* **Work to be completed**: State the count of lines below in which the word "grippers" appears, and add nothing.

* **Stored items**:

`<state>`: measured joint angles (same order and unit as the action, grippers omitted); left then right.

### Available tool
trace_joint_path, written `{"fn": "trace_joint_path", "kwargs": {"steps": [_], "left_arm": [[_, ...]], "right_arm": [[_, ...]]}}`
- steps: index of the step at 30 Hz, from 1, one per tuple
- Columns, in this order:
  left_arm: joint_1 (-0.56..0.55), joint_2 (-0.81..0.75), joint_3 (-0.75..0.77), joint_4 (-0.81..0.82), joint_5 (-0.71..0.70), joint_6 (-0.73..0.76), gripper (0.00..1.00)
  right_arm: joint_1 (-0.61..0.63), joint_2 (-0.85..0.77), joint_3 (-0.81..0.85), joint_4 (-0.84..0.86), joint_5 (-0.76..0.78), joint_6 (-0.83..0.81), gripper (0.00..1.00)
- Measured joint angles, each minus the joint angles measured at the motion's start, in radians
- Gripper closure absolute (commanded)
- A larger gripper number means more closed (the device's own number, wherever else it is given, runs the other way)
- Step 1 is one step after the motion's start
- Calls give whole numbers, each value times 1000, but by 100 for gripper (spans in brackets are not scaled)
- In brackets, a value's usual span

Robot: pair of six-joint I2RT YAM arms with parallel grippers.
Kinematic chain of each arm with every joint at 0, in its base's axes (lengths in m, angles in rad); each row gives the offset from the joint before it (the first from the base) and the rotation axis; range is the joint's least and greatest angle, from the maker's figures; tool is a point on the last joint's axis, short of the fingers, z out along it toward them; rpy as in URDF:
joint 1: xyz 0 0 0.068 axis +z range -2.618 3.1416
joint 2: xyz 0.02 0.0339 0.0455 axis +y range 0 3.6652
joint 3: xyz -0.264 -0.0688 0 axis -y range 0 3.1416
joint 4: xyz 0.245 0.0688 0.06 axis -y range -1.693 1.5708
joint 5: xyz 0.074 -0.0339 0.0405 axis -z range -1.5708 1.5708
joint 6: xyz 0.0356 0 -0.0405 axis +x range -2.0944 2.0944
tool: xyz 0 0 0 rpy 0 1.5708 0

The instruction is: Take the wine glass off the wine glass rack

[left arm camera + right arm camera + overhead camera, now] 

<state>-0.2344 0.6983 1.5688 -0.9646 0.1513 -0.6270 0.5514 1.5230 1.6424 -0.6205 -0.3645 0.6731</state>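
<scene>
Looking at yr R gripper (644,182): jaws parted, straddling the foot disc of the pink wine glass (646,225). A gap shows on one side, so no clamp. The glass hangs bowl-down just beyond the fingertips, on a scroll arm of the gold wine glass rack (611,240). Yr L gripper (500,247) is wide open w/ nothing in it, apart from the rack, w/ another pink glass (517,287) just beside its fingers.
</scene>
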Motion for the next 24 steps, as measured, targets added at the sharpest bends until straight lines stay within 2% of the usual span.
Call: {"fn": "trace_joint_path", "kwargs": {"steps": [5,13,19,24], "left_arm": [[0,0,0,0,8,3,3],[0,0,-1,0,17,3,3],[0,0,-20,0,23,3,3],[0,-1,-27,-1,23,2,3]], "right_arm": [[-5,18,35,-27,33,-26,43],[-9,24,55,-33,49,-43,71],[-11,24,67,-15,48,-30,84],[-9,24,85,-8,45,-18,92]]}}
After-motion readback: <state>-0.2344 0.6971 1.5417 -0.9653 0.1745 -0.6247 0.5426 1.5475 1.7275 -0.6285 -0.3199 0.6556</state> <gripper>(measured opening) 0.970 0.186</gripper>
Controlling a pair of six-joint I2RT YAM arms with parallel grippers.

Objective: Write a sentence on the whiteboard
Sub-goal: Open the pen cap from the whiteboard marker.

* **Solved exercise**: 3